I think in general it would be better to optimise the general case, as I suggest here, which should solve for your use case too: https://github.com/apollographql/federation/issues/2653#issuecomment-1712145052

Stopgap solution

If you don't want to duplicate the definition of Query.user you could declare your monolith server to be two separate subgraphs as follows. This is a current solution that doesn't require changes to the federation implementation or to duplicate the field, but is a bit of a pain to manage.

type Query {
  user(id: ID): User
}

type User @key(fields: "id") {
  id: ID!
}

And the rest of your schema omitting Query.user, e.g.:

type Query {
  someOtherField: Boolean!
}

type User @key(fields: "id") {
  id: ID!
  name: String!
}

This will force the federation plan to always hop services after the call to Query.user, incurring a small network round-trip cost for anything that stays inside the monolith, but no longer water-falling for the stuff in other subgraphs.

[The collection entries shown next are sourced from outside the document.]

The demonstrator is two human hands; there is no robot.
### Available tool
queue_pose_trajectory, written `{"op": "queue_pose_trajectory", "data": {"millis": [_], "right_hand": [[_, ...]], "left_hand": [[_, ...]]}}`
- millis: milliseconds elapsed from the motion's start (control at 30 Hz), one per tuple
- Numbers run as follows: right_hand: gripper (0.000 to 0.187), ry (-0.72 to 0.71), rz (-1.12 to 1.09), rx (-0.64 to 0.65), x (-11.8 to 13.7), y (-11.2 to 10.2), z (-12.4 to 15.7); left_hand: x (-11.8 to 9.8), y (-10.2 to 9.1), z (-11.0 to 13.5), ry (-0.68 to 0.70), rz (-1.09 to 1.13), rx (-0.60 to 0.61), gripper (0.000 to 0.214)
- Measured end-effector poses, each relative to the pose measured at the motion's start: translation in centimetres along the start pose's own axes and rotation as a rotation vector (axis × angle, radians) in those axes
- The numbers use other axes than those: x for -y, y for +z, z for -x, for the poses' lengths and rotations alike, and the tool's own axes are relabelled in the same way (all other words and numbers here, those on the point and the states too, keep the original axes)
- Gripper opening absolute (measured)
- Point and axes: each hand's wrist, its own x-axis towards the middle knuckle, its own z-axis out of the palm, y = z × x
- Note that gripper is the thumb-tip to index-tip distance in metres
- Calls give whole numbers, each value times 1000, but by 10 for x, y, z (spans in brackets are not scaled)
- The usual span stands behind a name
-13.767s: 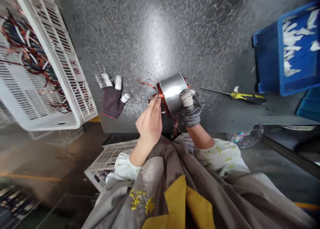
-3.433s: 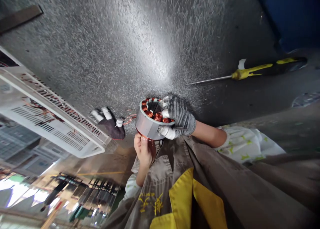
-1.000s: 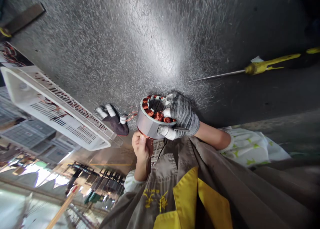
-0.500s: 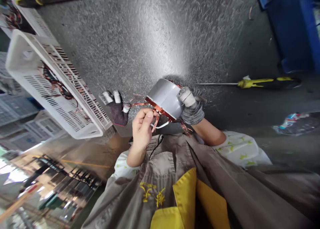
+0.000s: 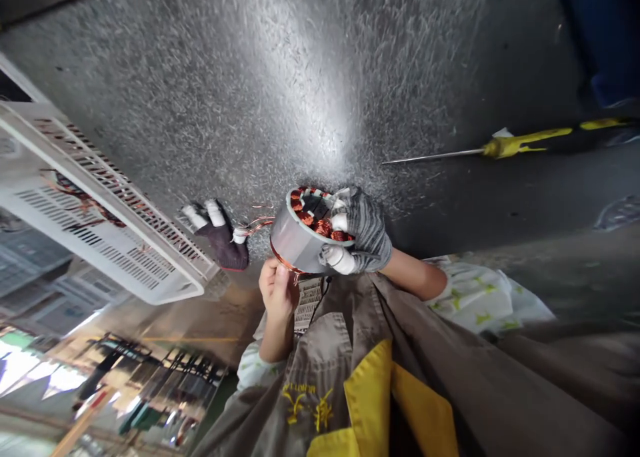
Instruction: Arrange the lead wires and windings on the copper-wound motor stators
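Stator [image 5: 303, 237] held just below frame centre, above the near edge of the surface [image 5: 300, 77], open end up and tilted, copper coils showing inside the ring. Right hand [image 5: 365, 234], in grey knit glove with white-taped tips, grips the stator's right side: fingers [image 5: 340, 220] hooked over the top rim, thumb pressed on the outer wall. Left hand [image 5: 277, 292], bare, sits under the stator, fingers curled closed with tips at the lower rim where copper wire [image 5: 283, 265] shows; can't tell if they pinch it. Spare dark glove [image 5: 220, 236] lies just left of the stator. Screwdriver [image 5: 520, 145] lies right, well apart. White crate [image 5: 110, 224] at left edge.
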Motion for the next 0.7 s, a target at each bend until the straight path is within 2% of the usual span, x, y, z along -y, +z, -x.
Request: {"op": "queue_pose_trajectory", "data": {"millis": [133,267,433,533,633,700], "right_hand": [[43,-61,12,-103,7,-5,-12],[58,-9,64,-29,14,-8,-16],[62,-5,54,57,13,-7,-12],[63,-11,37,67,9,-7,-11],[58,7,-44,52,7,-7,-12],[58,106,-89,94,11,-6,-12]], "left_hand": [[2,0,-1,25,-43,-21,54],[3,0,-2,20,-92,-65,58],[6,-3,-1,25,-91,-75,55],[13,-5,-3,22,-108,-75,57],[22,-8,-7,-66,-145,-74,65],[27,-8,-9,-118,-142,-62,69]]}}
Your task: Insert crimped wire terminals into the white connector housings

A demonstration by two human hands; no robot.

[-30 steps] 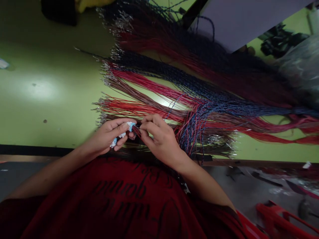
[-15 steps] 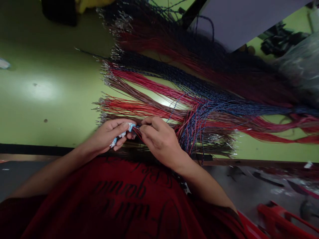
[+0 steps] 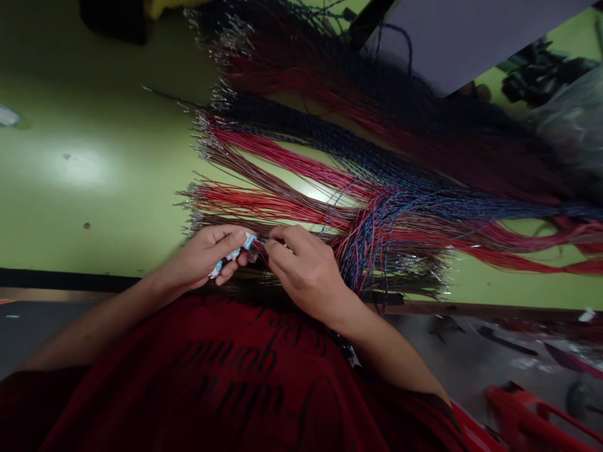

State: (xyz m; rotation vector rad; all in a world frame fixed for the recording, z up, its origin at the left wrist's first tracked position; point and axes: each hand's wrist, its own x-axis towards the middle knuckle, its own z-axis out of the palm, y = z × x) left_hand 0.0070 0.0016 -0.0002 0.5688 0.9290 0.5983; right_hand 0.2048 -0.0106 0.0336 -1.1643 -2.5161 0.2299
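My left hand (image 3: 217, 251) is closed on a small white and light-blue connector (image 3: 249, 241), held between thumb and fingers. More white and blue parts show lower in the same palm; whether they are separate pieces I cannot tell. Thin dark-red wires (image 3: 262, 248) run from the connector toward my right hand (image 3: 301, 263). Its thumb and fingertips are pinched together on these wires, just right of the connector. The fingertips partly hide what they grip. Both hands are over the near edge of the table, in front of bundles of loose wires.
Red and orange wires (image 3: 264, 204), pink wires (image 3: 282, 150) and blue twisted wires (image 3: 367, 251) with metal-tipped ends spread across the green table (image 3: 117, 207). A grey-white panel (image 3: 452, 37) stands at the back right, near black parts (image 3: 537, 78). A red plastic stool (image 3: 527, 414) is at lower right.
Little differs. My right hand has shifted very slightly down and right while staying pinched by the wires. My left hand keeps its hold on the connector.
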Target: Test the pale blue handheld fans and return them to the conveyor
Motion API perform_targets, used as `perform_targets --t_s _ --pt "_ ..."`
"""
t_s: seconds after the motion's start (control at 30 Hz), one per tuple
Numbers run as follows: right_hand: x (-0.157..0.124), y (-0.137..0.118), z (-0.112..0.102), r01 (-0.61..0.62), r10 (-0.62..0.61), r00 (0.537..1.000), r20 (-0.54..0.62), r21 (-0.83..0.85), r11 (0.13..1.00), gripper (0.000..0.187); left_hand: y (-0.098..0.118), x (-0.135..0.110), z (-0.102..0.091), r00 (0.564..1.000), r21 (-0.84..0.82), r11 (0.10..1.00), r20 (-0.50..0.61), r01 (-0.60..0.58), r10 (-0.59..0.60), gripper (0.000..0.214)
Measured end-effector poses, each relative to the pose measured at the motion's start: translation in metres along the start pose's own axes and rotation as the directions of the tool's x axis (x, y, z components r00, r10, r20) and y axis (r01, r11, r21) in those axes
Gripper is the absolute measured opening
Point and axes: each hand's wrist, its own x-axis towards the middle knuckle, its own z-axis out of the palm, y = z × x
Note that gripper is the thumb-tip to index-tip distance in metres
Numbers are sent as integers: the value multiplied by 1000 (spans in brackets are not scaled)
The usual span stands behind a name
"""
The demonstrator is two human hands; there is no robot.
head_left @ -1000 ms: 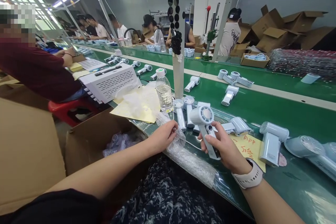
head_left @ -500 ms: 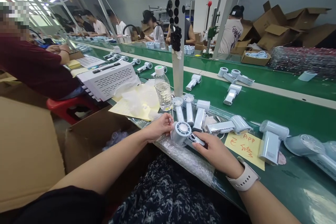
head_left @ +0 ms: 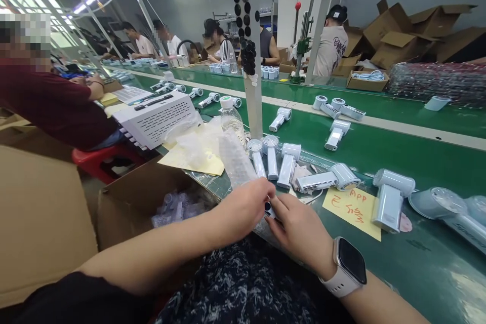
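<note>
My right hand (head_left: 304,228) is closed around a handheld fan (head_left: 269,208); only a small dark and white part of it shows between my hands. My left hand (head_left: 248,207) is closed, its fingertips touching the right ones. From behind my left hand a clear bubble-wrap bag (head_left: 236,159) stretches up and away; the grip on it is hidden. Just beyond my hands, pale blue handheld fans lie on the green table, including an upright-handled one (head_left: 287,164) and one lying sideways (head_left: 328,179).
A water bottle (head_left: 232,119) stands behind the bag. A yellow note (head_left: 353,210) lies on the right. An open carton (head_left: 132,197) with plastic-wrapped items is at lower left. A white slotted box (head_left: 159,119) and a metal post (head_left: 253,106) stand farther off. Co-workers sit along the line.
The fan's round head, visible before, is now hidden behind my left hand, which has moved right against my right hand. The bubble-wrap bag now rises in front of the bottle. My right wrist has turned.
</note>
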Motion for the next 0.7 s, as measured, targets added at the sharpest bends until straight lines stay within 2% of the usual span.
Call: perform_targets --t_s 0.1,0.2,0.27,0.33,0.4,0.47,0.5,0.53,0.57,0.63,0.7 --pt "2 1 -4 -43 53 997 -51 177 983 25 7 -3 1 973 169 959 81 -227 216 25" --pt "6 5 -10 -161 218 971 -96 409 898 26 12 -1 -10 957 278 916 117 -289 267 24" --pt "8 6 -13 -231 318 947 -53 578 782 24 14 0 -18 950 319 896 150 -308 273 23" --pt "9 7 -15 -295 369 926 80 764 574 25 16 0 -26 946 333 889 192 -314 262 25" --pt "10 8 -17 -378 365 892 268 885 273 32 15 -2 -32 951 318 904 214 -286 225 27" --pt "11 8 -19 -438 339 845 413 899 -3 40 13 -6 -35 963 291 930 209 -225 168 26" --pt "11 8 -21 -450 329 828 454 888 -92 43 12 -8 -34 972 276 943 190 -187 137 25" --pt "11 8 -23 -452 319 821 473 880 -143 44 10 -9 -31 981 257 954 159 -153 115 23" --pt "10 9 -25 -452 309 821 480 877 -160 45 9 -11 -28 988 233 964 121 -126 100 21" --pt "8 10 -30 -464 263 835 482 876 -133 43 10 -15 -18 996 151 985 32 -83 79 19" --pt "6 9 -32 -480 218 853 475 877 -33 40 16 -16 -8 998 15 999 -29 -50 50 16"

I have created a branch on my federation defer POC repository to show it is effective for your use case, and also to show that Apollo Router can utilise a @shareable field to parallelise queries, as well as the alternative stopgap solution above works: https://github.com/meiamsome/federation-defer-poc/tree/fed-issue-3141?tab=readme-ov-file

[magicmark]

Thanks for the response @meiamsome!

I really like the stopgap solution, nice and sneaky :)

As for the class of concerns raised with likely any API here, there would indeed have to be some element of "trust me 😎" - this is unavoidable given the distributed nature. Prior art: the "trust me" approach is already the case for @shareable and friends:

If multiple subgraphs can resolve a field, make sure each subgraph's resolver for that field behaves identically. Otherwise, queries might return inconsistent results depending on which subgraph resolves the field. https://www.apollographql.com/docs/federation/federated-schemas/sharing-types/#sharing-object-types

I agree with your concerns, and I don't think there's any magic way around it - it would be part of the tradeoff when implementing this.